We have identified this effect to be a consequence of the inadequate representation of the protein in its apo state. While the apo state is not considered in relative free energy calculations, assessment of absolute free energies needs to explicitly account for it. In the following analysis we demonstrate how failure to capture the free energy differences between the apo and holo protein states affects the absolute binding free energy calculation accuracy.

2.1 Apo and holo states

For the situations where protein rearrangements are required upon ligand binding, sufficient sampling of the two end states may present a considerable challenge. An accurate quantification of the process of ligand binding to an apo protein and forming a stable holo state requires correctly estimating not only the component of the free energy originating from the ligand interaction with the protein, but also the difference between the apo and holo protein states.

Non-equilibrium free energy calculations offer a particularly convenient approach for the computation of binding affinities, as both states, apo and holo, can be explicitly considered in a single simulation.17 The alchemical ligand decoupling transitions can be started from a holo conformer ensemble, while ligand coupling transitions can start from an apo ensemble.

Among the protein–ligand complexes investigated in this work, 6 out of 7 systems have both their apo and holo structures resolved by means of X-ray crystallography. We have probed two methods of calculating the binding ΔG value: firstly, removing the ligand from the holo state and treating the obtained structure as an apo state. For the second approach we used the crystallographically resolved apo structure directly. Overall, there is a large and significant improvement in the calculated binding ΔG accuracy when an experimentally defined apo state is considered explicitly (Fig. 2 and S3). A substantial improvement in the AUE (from 7.1 ± 0.6 to 4.4 ± 0.5 kJ mol−1) shows that starting the simulations with a corresponding apo structure largely removes an offset which is otherwise present for the calculations initialized with the holo structures only. This indicates that substantial rearrangements occur in the studied proteins upon ligand binding that do not equilibrate at the nanosecond timescale covered in the simulations.

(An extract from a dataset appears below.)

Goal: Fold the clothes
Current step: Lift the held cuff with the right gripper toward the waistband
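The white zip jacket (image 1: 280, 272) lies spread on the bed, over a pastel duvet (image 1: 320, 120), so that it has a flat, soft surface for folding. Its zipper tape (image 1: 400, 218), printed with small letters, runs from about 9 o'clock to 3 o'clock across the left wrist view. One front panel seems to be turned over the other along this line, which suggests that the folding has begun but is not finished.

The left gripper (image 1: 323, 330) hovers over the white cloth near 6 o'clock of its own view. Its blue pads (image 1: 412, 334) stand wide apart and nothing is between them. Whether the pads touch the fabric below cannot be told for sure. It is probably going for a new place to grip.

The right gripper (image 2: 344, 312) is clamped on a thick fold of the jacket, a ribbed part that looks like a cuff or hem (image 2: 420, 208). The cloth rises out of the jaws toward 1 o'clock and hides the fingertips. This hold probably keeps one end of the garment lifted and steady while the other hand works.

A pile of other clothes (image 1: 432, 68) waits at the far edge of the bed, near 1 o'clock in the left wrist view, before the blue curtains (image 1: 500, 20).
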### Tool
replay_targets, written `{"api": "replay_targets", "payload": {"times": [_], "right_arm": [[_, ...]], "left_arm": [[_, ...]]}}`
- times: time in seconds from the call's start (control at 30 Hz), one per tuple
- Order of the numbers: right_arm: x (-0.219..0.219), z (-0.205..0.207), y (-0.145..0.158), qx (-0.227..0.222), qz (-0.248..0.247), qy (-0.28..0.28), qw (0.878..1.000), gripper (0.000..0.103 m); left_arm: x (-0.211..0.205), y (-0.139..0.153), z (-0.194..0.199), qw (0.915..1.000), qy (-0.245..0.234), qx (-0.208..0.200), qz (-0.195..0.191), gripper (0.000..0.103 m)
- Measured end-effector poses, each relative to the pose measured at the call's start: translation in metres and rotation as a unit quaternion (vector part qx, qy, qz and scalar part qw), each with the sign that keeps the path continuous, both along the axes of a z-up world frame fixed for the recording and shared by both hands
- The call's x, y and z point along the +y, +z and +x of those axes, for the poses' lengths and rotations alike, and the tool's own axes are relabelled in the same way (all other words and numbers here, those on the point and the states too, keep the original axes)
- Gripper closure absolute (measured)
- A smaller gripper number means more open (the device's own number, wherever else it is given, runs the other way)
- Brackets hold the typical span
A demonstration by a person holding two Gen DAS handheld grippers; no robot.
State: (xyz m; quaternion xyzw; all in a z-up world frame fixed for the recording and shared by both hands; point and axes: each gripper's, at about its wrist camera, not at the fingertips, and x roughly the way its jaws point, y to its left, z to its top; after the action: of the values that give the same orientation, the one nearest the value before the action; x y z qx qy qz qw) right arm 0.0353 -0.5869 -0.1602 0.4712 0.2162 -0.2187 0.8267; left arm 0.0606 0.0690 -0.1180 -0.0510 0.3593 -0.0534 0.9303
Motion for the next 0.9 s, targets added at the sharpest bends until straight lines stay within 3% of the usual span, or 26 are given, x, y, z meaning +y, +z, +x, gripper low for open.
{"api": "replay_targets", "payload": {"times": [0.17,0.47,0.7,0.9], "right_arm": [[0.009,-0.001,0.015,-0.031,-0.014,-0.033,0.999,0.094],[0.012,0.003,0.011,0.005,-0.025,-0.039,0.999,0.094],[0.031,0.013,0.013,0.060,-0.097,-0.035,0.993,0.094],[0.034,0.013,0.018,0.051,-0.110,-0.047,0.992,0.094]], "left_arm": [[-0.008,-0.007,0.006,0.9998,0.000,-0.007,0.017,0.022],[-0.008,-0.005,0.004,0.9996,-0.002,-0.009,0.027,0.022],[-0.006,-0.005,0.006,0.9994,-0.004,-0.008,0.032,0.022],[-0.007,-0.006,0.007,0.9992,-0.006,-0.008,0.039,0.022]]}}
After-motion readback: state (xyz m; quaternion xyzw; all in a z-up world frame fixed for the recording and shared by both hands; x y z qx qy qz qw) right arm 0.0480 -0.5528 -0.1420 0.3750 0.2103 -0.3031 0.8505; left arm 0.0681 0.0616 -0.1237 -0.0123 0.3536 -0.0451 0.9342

The largest effect from using an experimentally resolved apo structure is observed in the galectin, p38α and cdk2 protein–ligand complexes, while for the other cases the differences in accuracy are less affected. To understand what structural features are responsible for such pronounced effects, we have further explored the p38α system for which ΔG had the largest difference among the systems depicted in Fig. 2.


image file: d1sc03472c-f2.tif
Fig. 2 Experimental binding ΔG values plotted against the calculated estimates. In the panel on the left, the simulations in the apo state were started from the experimental holo structure after removing the ligand. In the panel on the right, the alchemical simulations of the protein in its apo state were initialized with the experimentally resolved apo structure. The starting structure has a marked effect on the calculated ΔG accuracy. The bottom panel shows a break up of the accuracies by protein system. Probability values measure the significance of the difference between apo and holo absolute unsigned errors via a Welch's t-test. Dark and light shaded areas represent regions deviating from experiment by at most 1 and 2 kcal mol−1.

2.2 Large effect of a single rotamer

The p38α protein–ligand complex shows a particularly strong dependence of the calculated ΔG on the starting structure. For this case, we were able to identify the particular structural details that are responsible for more than 9 kJ mol−1 offset in the calculated ΔG values (Fig. 3).
image file: d1sc03472c-f3.tif
Fig. 3 A detailed investigation of the p38α protein–ligand complexes. The apo (1wfc,53 orange) and holo (3fly, blue) structures have several structural differences close to the ligand binding site: a substantial loop motion and a different T106 rotamer state. In the simulations, the rotamer T106 retains its initial state: shown in lines, with a sphere marking threonine's oxygen. The calculated ΔG values depend strongly on the starting structure (holo or apo) that is used to initialize protein simulations in its apo state: scatterplots at the bottom. The green structure in the sub-panel and corresponding ΔG scatterplot depict a case, where apo simulations were initialized with a holo structure (ligand removed), but with the T106 rotamer set into its apo state. Dark and light shaded areas represent regions deviating from experiment by at most 1 and 2 kcal mol−1.

One of the main differences between the apo (pdb id 1wfc53) and holo (3fly) structures occurring close to the binding site is a major loop motion: colored in orange and blue in Fig. 3. However, it appears that even the short (10 ns) equilibrium simulations that we employed in the current protocol are sufficient to sample this loop transition (Fig. S4). We have also explicitly probed whether this structural feature may modulate the accuracy of the calculated ΔG values. We have filtered the starting structure ensemble for the ligand coupling transitions, retaining only those conformers with a loop position similar to the one from the crystallographic apo structure. This, however, had no effect on the calculated binding ΔG values (Fig. S5).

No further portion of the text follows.